* [Goal of the exercise]: The entries that follow should be repeated exactly, with no pictures kept.

* [Entries shown]:

<<<<

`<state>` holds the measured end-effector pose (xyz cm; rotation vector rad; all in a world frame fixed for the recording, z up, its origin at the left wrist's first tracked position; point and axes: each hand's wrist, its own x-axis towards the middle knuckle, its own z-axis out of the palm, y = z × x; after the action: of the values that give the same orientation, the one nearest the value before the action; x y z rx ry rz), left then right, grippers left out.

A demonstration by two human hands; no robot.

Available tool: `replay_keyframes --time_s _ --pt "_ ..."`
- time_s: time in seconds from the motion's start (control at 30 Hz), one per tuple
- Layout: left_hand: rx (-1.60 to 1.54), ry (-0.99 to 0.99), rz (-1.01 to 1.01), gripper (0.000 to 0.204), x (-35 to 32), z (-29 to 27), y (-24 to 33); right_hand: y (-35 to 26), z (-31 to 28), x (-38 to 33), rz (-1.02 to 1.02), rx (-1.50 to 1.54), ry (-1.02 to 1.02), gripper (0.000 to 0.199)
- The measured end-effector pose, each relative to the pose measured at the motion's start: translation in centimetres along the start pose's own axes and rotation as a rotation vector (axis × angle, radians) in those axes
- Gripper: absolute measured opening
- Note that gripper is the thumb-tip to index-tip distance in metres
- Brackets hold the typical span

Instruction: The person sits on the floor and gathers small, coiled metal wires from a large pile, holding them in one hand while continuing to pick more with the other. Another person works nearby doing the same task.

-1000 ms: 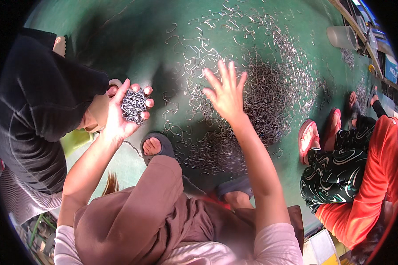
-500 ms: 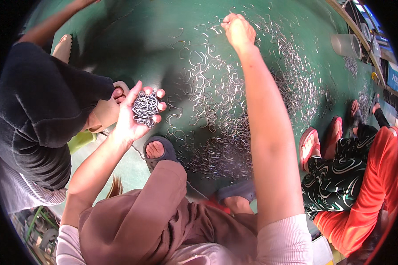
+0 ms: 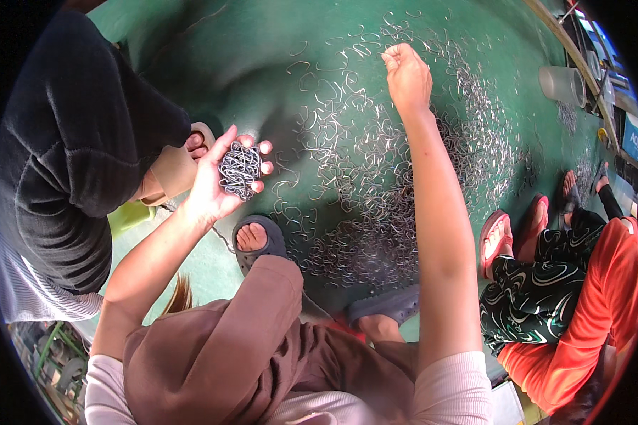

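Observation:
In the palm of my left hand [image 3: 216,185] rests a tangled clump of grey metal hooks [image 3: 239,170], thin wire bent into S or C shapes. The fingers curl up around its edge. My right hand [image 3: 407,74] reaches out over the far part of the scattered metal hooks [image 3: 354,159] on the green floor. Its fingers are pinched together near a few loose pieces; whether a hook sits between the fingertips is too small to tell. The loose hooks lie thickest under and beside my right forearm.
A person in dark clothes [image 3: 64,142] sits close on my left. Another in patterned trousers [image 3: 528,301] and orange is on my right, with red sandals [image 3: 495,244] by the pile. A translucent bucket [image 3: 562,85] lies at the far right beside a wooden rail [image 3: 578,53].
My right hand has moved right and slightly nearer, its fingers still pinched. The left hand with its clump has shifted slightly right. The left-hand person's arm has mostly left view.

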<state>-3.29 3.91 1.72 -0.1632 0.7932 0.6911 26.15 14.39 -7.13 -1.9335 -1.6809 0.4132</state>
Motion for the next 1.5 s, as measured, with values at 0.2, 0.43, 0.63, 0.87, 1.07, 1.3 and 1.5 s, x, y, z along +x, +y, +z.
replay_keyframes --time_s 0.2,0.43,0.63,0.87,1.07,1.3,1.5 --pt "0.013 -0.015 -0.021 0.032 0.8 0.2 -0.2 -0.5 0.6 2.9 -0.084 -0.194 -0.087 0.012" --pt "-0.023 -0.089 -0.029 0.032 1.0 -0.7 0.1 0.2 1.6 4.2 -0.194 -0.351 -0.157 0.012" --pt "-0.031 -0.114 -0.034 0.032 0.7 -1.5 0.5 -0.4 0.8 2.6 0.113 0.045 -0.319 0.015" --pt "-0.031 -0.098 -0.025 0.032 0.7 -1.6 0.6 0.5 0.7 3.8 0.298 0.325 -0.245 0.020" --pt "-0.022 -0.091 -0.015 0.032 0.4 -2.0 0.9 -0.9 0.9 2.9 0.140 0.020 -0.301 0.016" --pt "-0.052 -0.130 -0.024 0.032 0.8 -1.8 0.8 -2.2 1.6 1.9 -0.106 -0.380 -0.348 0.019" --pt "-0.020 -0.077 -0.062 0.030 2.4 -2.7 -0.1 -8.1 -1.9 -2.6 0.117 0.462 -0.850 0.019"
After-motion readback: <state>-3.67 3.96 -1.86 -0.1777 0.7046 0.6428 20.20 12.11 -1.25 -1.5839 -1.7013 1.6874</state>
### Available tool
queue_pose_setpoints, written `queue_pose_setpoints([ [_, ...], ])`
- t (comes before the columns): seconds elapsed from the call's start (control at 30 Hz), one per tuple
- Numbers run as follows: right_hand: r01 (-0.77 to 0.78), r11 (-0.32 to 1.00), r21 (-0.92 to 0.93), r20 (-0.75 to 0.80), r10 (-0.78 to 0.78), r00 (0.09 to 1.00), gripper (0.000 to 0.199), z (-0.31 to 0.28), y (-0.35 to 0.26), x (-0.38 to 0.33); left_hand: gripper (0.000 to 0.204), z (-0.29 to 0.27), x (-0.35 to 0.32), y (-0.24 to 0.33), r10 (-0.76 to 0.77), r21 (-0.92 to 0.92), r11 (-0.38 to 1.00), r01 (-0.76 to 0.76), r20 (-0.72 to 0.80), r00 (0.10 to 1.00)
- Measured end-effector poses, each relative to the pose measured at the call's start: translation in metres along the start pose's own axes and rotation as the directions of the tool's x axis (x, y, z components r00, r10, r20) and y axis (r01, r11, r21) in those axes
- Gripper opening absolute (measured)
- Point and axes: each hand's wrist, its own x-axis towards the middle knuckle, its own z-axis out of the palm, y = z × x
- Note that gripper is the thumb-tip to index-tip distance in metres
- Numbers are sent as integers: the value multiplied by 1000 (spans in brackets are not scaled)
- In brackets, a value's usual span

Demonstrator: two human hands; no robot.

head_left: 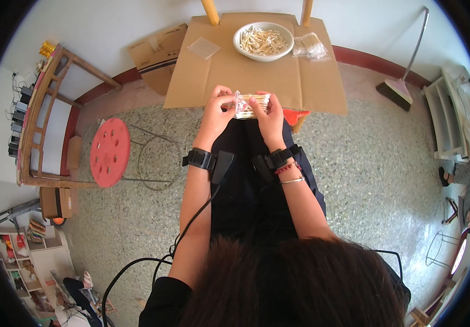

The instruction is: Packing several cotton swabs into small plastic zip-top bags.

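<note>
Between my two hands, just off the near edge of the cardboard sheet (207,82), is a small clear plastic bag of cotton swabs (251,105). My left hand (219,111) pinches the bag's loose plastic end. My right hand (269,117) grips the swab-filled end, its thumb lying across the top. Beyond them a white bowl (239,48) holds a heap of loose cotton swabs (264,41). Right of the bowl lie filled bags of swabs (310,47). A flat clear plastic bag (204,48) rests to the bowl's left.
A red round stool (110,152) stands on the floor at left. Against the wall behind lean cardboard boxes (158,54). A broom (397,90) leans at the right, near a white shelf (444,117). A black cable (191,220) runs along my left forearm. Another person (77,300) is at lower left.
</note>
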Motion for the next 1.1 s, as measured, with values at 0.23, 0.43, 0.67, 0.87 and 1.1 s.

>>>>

* [Answer space]:
`<state>` holds the measured end-effector pose (xyz cm; rotation vector rad; all in a world frame fixed for the recording, z up, its origin at the left wrist's first tracked position; point and axes: each hand's wrist, its own x-axis towards the middle knuckle, its own z-axis out of the palm, y = z × x; after the action: of the values that give the same orientation, the one nearest the value before the action; x y z rx ry rz), left then right, grippers left out.

A demonstration by two human hands; no robot.

Available tool: `replay_keyframes --time_s _ --pt "_ ..."`
- time_s: time in seconds from the motion's start (control at 30 Hz), one per tuple
- Layout: left_hand: rx (-1.60 to 1.54), ry (-0.99 to 0.99), rz (-1.01 to 1.01), gripper (0.000 to 0.204), x (-35 to 32), z (-29 to 27), y (-24 to 33); right_hand: y (-35 to 26), z (-31 to 28), x (-38 to 33), rz (-1.02 to 1.02), rx (-1.50 to 1.54), ry (-1.02 to 1.02), gripper (0.000 to 0.199)
- The measured end-effector pose, each relative to the pose measured at the motion's start: translation in centimetres along the start pose's own axes and rotation as a rotation vector (axis × angle, radians) in those axes
- Gripper: absolute measured opening
- Note that gripper is the thumb-tip to index-tip distance in metres
- Brackets hold the typical span

Instruction: The person sits on the floor and gathers small, coiled metal wires from a large pile, holding them in one hand while continuing to pick more with the other. Another person works nearby doing the same task.

-1000 ms: 
-500 ms: 
+0 ms: 

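Observation:
In the palm of my left hand [image 3: 216,185] rests a tangled clump of grey metal hooks [image 3: 239,170], thin wire bent into S or C shapes. The fingers curl up around its edge. My right hand [image 3: 407,74] reaches out over the far part of the scattered metal hooks [image 3: 354,159] on the green floor. Its fingers are pinched together near a few loose pieces; whether a hook sits between the fingertips is too small to tell. The loose hooks lie thickest under and beside my right forearm.
A person in dark clothes [image 3: 64,142] sits close on my left. Another in patterned trousers [image 3: 528,301] and orange is on my right, with red sandals [image 3: 495,244] by the pile. A translucent bucket [image 3: 562,85] lies at the far right beside a wooden rail [image 3: 578,53].
My right hand has moved right and slightly nearer, its fingers still pinched. The left hand with its clump has shifted slightly right. The left-hand person's arm has mostly left view.
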
<state>-3.29 3.91 1.72 -0.1632 0.7932 0.6911 26.15 14.39 -7.13 -1.9335 -1.6809 0.4132</state>
Motion for the next 1.5 s, as measured, with values at 0.2, 0.43, 0.63, 0.87, 1.07, 1.3 and 1.5 s, x, y, z along +x, +y, +z.
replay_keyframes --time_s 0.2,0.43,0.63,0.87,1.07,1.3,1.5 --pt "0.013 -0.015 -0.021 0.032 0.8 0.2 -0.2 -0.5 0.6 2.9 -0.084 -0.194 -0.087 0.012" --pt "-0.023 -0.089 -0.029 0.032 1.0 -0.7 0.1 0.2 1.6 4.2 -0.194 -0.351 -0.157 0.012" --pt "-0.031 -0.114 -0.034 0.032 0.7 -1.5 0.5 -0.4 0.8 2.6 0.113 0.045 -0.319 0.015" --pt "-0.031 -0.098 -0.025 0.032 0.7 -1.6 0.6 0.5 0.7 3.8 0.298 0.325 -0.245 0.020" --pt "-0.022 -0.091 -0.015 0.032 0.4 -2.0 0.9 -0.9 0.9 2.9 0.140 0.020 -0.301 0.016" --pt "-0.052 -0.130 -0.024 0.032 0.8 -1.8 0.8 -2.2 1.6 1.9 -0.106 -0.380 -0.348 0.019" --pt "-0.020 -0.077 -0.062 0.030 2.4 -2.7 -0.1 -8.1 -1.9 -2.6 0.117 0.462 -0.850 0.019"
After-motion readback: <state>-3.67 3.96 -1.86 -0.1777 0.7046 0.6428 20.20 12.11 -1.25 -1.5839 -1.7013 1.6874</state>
### Available tool
queue_pose_setpoints, written `queue_pose_setpoints([ [_, ...], ])`
- t (comes before the columns): seconds elapsed from the call's start (control at 30 Hz), one per tuple
- Numbers run as follows: right_hand: r01 (-0.77 to 0.78), r11 (-0.32 to 1.00), r21 (-0.92 to 0.93), r20 (-0.75 to 0.80), r10 (-0.78 to 0.78), r00 (0.09 to 1.00), gripper (0.000 to 0.199), z (-0.31 to 0.28), y (-0.35 to 0.26), x (-0.38 to 0.33); left_hand: gripper (0.000 to 0.204), z (-0.29 to 0.27), x (-0.35 to 0.32), y (-0.24 to 0.33), r10 (-0.76 to 0.77), r21 (-0.92 to 0.92), r11 (-0.38 to 1.00), r01 (-0.76 to 0.76), r20 (-0.72 to 0.80), r00 (0.10 to 1.00)
- Measured end-effector poses, each relative to the pose measured at the call's start: translation in metres along the start pose's own axes and rotation as the directions of the tool's x axis (x, y, z components r00, r10, r20) and y axis (r01, r11, r21) in those axes
- Gripper opening absolute (measured)
- Point and axes: each hand's wrist, its own x-axis towards the middle knuckle, its own z-axis out of the palm, y = z × x
- Note that gripper is the thumb-tip to index-tip distance in metres
- Numbers are sent as integers: the value multiplied by 1000 (spans in brackets are not scaled)
- In brackets, a value's usual span

Demonstrator: two human hands; no robot.

head_left: 

The instruction is: Packing several cotton swabs into small plastic zip-top bags.

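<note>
Between my two hands, just off the near edge of the cardboard sheet (207,82), is a small clear plastic bag of cotton swabs (251,105). My left hand (219,111) pinches the bag's loose plastic end. My right hand (269,117) grips the swab-filled end, its thumb lying across the top. Beyond them a white bowl (239,48) holds a heap of loose cotton swabs (264,41). Right of the bowl lie filled bags of swabs (310,47). A flat clear plastic bag (204,48) rests to the bowl's left.
A red round stool (110,152) stands on the floor at left. Against the wall behind lean cardboard boxes (158,54). A broom (397,90) leans at the right, near a white shelf (444,117). A black cable (191,220) runs along my left forearm. Another person (77,300) is at lower left.
</note>
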Motion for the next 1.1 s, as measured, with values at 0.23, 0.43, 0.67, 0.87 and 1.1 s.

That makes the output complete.